I just heard the commercial if you see something say something with respect to Isis. I wonder how serious they can be knowing this president and his foreign policies have been supporting Isis in Syria and Iraq from the beginning? How stupid can the American public be to still react to this president in the same manner as eight years ago?

Mon, 11/16/2015 - 21:38 | 6802511 Joe A
Joe A's picture

Ok but Robespierre was eventually disposed off and lost his head. After that Napoleon entered the scene and created a French European Empire. That didn't last long because he took on Russia. Big mistake. A guy with a funny moustach would make the same mistake 130 years later.

Current day Sarkozy and Hollande had/have their illusions of grandeur. This is Hollande's Falkland Island moment. His chance to save his presidency.

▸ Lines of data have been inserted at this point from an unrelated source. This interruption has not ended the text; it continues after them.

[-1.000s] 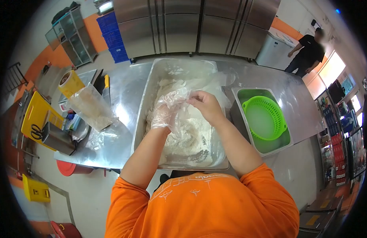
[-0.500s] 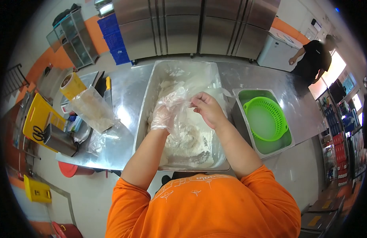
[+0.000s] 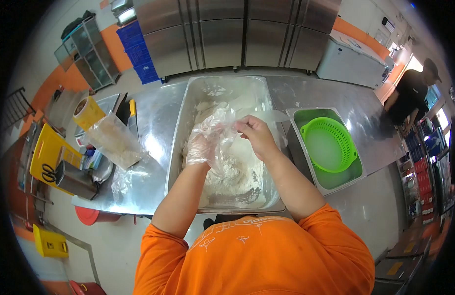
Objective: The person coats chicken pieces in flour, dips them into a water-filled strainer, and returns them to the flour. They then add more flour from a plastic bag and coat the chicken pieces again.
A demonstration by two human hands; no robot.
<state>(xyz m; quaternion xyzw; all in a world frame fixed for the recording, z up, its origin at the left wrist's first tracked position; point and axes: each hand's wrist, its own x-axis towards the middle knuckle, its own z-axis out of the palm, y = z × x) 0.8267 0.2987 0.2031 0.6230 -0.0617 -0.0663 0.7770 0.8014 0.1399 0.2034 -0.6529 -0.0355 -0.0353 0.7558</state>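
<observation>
My left hand (image 3: 202, 145) is inside a loose, clear plastic glove, above a large metal tray (image 3: 187, 105) of white flour (image 3: 232, 179). Its fingers are bent, and crumpled plastic partly covers them. Close by on the right, my bare right hand (image 3: 257, 135) pinches a thin, clear plastic glove (image 3: 272, 116), which stretches between the two hands and trails off to the right. The fingertips of both hands nearly meet. Under my left wrist the flour lies in a lumpy mound.
Right of the tray stands a metal pan (image 3: 330, 186) holding a green basket (image 3: 352, 152). On the left are a plastic bag (image 3: 117, 140), a yellow-handled knife (image 3: 133, 110) and a metal container (image 3: 75, 179). A person in black (image 3: 409, 96) stands at the far right.
Both hands stay over the tray, and the plastic at my left fingers has bunched up higher. The person in black has moved further right.
</observation>
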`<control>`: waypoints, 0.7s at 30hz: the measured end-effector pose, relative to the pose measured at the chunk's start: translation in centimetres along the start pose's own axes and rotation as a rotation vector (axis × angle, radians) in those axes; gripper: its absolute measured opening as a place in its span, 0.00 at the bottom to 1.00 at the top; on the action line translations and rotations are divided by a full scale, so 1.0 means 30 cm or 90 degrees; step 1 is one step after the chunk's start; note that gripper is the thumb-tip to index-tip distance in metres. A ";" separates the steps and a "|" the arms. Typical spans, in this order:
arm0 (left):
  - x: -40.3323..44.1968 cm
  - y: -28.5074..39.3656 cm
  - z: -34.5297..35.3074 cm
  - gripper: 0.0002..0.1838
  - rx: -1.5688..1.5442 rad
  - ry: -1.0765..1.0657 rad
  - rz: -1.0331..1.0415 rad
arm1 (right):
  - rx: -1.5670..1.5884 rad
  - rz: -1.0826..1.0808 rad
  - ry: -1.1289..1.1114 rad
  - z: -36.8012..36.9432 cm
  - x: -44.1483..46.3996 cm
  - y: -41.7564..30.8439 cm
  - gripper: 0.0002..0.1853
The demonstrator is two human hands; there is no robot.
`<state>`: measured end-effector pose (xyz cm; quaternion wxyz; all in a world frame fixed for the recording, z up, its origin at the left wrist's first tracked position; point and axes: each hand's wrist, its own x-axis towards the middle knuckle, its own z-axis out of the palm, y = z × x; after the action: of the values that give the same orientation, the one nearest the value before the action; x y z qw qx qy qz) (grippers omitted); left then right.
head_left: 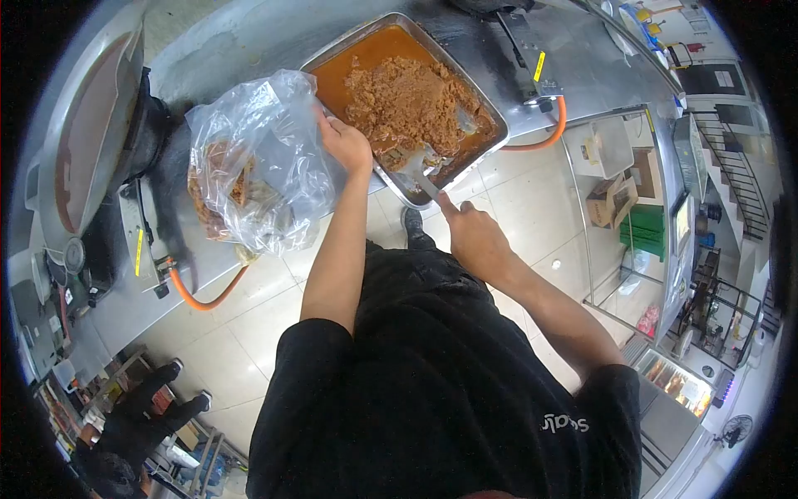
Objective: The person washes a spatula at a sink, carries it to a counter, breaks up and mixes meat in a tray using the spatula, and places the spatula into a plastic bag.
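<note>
Got a spatula gripped in the right hand, with fingers wrapped firmly round the handle and the blade down in the mince, over at the near corner of a metal tray. Heaped up pretty high across the middle of the tray, that mince, with a pool of orange-brown sauce along the left side. Got the left hand at the tray's left edge, right up against a clear bag, with fingertips partly hidden by the plastic. Can't tell whether pinching the bag or just touching. More brown food inside the bag, mostly toward its left side, on the steel counter just beside the tray. Also spotted: an orange hose looping below the counter's front edge, and, well apart at lower left, another person in dark clothes.
</note>
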<state>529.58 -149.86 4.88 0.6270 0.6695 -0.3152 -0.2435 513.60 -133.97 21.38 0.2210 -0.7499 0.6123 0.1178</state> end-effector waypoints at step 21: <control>0.016 -0.017 0.001 0.24 0.058 0.015 0.065 | 0.890 0.141 -0.061 0.018 0.214 0.237 0.21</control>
<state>529.94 -150.22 4.41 0.6110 0.6832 -0.3526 -0.1886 508.17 -140.35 16.72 0.6640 -0.3595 0.6069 -0.2482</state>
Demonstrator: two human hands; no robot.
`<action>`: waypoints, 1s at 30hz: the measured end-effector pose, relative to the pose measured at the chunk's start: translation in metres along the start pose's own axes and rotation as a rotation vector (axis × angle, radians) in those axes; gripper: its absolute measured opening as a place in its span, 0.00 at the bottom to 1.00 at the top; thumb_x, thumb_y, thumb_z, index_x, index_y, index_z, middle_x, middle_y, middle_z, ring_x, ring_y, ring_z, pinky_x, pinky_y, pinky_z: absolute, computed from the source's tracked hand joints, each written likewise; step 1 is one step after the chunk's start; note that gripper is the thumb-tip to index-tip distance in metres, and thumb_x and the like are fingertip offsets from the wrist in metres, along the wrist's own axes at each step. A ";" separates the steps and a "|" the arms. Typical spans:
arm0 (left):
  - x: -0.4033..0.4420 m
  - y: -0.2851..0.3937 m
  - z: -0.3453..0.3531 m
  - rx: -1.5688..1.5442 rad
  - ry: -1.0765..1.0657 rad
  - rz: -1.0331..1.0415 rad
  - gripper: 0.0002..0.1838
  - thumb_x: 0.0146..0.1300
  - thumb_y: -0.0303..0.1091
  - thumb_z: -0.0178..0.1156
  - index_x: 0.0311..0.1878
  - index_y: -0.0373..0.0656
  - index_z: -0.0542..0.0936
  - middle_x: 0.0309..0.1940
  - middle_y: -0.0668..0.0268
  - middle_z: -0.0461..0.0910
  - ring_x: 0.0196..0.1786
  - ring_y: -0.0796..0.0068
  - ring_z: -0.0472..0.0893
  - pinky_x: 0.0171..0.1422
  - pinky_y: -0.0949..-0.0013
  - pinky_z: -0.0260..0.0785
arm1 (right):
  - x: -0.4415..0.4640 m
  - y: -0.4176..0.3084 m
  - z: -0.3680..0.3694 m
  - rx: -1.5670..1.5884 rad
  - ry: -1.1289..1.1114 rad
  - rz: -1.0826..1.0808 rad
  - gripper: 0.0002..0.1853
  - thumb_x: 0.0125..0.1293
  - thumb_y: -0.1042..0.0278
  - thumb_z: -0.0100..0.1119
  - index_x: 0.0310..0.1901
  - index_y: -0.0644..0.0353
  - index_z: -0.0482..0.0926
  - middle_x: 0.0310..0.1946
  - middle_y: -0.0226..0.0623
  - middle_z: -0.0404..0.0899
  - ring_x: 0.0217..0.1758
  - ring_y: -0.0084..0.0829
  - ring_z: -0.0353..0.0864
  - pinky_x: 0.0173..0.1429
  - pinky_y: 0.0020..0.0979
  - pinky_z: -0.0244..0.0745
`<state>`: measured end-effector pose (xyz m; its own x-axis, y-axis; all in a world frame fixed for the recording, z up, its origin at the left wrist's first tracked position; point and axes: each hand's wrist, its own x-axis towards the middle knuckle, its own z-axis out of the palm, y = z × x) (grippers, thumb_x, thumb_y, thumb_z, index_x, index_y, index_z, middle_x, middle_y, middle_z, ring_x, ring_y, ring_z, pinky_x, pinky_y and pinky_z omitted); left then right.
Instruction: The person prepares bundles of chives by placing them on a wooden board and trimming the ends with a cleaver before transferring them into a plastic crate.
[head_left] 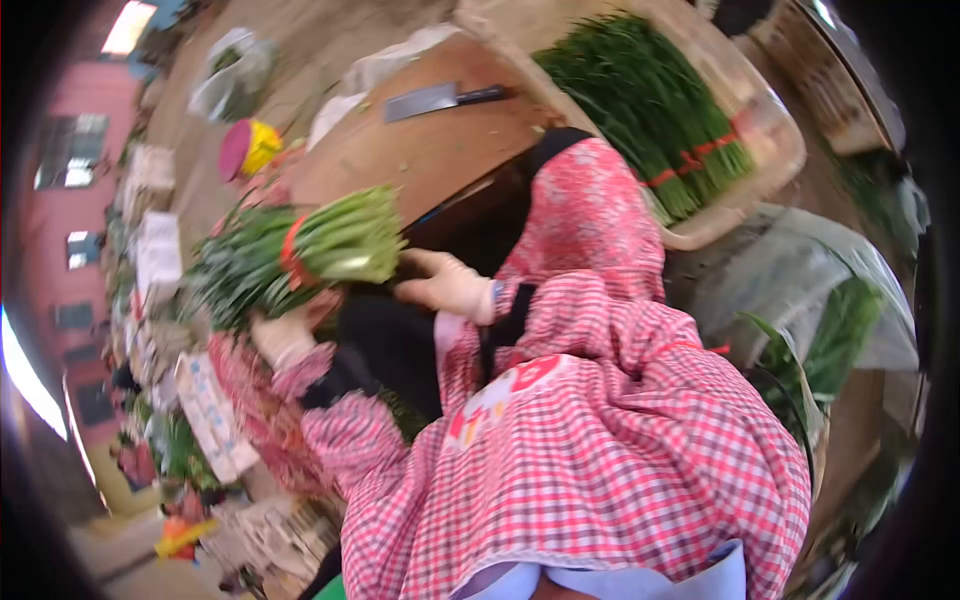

Sarkozy is already lying in the waiting and posing himself as the guy that will deal with it.

Mon, 11/16/2015 - 22:04 | 6802651 dsty
dsty's picture

KEEL EM ALL

Mon, 11/16/2015 - 23:21 | 6802921 DaveA
DaveA's picture

And all because Louis XVI was a shy, dimwitted boob utterly unfit to wear a crown. A strong king would have executed Voltaire and a few other pen-wielding troublemakers, forced the government to tax and spend less, and not supported the American rebellion. A little Terror applied early obviates a big Terror later.

Sadly for France, it's already "later", and a full-blown civil war, with atrocities far beyond the mere Patriot Act, is pretty much inevitable.